Before I answer the questions, it is important for me to note that due to lack of memory in the computer (locally), I had to train the model on a remote server. That's why I'm attaching two files. The first file is a Jupyter Notebook file, in order to run it you need to change the path in cell number 3. And the second file is a regular .py file that I wrote to train on the remote server. Thanks and sorry for the inconvenience.
I will attach all the necessary files to GitHub.

Question 1

Image segmentation is a method in which a digital image is broken down into various subgroups called Image segments which helps in reducing the complexity of the image to make further processing or analysis of the image simpler. Segmentation in easy words is assigning labels to pixels.

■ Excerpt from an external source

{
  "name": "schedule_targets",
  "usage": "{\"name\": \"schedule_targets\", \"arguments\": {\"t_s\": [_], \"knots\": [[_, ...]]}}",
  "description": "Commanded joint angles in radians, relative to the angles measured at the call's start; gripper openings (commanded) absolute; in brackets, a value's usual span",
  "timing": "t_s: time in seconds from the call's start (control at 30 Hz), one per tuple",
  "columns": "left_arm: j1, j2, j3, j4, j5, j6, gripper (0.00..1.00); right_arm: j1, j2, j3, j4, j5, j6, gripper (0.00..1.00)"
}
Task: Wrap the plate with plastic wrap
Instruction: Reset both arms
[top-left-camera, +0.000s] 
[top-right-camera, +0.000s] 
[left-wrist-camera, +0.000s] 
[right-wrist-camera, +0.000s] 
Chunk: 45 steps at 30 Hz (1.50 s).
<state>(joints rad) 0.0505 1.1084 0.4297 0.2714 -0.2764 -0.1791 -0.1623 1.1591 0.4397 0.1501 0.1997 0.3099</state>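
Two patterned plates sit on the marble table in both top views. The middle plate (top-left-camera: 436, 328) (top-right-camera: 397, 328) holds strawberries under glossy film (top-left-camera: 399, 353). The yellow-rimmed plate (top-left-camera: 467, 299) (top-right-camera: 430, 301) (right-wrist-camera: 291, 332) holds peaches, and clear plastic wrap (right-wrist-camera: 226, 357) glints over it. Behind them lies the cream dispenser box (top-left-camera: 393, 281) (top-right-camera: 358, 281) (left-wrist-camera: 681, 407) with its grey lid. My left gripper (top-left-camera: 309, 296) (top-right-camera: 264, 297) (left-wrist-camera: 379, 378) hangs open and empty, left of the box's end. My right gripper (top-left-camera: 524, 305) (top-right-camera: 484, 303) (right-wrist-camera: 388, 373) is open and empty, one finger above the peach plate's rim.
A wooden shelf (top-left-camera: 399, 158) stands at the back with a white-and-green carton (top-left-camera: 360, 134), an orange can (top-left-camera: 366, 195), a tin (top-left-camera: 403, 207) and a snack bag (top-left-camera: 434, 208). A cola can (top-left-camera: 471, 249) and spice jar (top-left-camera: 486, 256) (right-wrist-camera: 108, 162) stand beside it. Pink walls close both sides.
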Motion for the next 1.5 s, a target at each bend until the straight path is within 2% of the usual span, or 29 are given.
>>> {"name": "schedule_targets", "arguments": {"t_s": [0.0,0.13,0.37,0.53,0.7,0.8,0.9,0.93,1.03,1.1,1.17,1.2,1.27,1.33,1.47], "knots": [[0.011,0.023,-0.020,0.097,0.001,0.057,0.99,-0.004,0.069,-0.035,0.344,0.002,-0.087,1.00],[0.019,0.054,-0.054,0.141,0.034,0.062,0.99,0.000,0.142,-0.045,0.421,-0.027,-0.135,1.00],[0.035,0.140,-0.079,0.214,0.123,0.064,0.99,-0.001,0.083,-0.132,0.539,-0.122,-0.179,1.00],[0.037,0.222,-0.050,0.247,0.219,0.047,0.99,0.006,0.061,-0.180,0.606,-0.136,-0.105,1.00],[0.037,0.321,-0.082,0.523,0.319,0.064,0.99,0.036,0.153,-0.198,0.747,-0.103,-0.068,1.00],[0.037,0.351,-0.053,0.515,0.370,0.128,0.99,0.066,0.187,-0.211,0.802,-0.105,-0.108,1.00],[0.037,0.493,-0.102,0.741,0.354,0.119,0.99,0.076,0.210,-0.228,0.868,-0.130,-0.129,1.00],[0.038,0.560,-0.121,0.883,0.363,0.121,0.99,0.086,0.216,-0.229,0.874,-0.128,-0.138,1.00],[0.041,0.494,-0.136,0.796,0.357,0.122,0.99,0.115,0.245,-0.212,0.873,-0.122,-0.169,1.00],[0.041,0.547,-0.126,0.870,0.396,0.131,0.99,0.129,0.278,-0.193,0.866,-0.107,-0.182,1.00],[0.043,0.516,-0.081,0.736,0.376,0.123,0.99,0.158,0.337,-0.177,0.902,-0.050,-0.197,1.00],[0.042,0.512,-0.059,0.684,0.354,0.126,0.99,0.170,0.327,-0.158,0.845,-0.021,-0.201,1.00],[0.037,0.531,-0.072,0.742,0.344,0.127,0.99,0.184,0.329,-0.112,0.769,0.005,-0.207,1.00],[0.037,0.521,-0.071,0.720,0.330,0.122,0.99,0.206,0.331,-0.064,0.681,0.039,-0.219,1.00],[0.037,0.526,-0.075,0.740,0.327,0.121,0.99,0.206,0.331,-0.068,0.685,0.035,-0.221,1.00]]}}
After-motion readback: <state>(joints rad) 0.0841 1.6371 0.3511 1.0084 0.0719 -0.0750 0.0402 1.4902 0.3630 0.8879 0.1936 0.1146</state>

Similarity approach: This approach is based on detecting similarity between image pixels to form a segment, based on a threshold. ML algorithms like clustering are based on this type of approach to segment an image.
Discontinuity approach: This approach relies on the discontinuity of pixel intensity values of the image. Line, Point, and Edge Detection techniques use this type of approach for obtaining intermediate segmentation results which can be later processed to obtain the final segmented image.


Types of Image Segmentation tasks:


1) Image segmentation tasks can be classified into three groups based on the amount and type of information they convey.


2) Semantic segmentation refers to the classification of pixels in an image into semantic classes. Pixels belonging to a particular class are simply 

classified to that class with no other information or context taken into consideration. 


3) Instance segmentation models classify pixels into categories on the basis of “instances” rather than classes. 


4) Panoptic segmentation, the most recently developed segmentation task, can be expressed as the combination of semantic segmentation and instance segmentation where each instance of an object in the image is segregated and the object’s identity is predicted. 


According to studies and articles, the best approach to solve a segmentation problem is through the use of the UNET network.
What exactly is a UNET network?


UNET is a U-shaped encoder-decoder network architecture, which consists of four encoder blocks and four decoder blocks that are connected via a bridge. The encoder network (contracting path) half the spatial dimensions and double the number of filters (feature channels) at each encoder block. Likewise, the decoder network doubles the spatial dimensions and half the number of feature channels.


The encoder network acts as the feature extractor and learns an abstract representation of the input image through a sequence of the encoder blocks.
These skip connections provide additional information that helps the decoder to generate better semantic features. They also act as a shortcut connection that helps the indirect flow of gradients to the earlier layers without any degradation.


The bridge connects the encoder and the decoder network and completes the flow of information.


The decoder network is used to take the abstract representation and generate a semantic segmentation mask.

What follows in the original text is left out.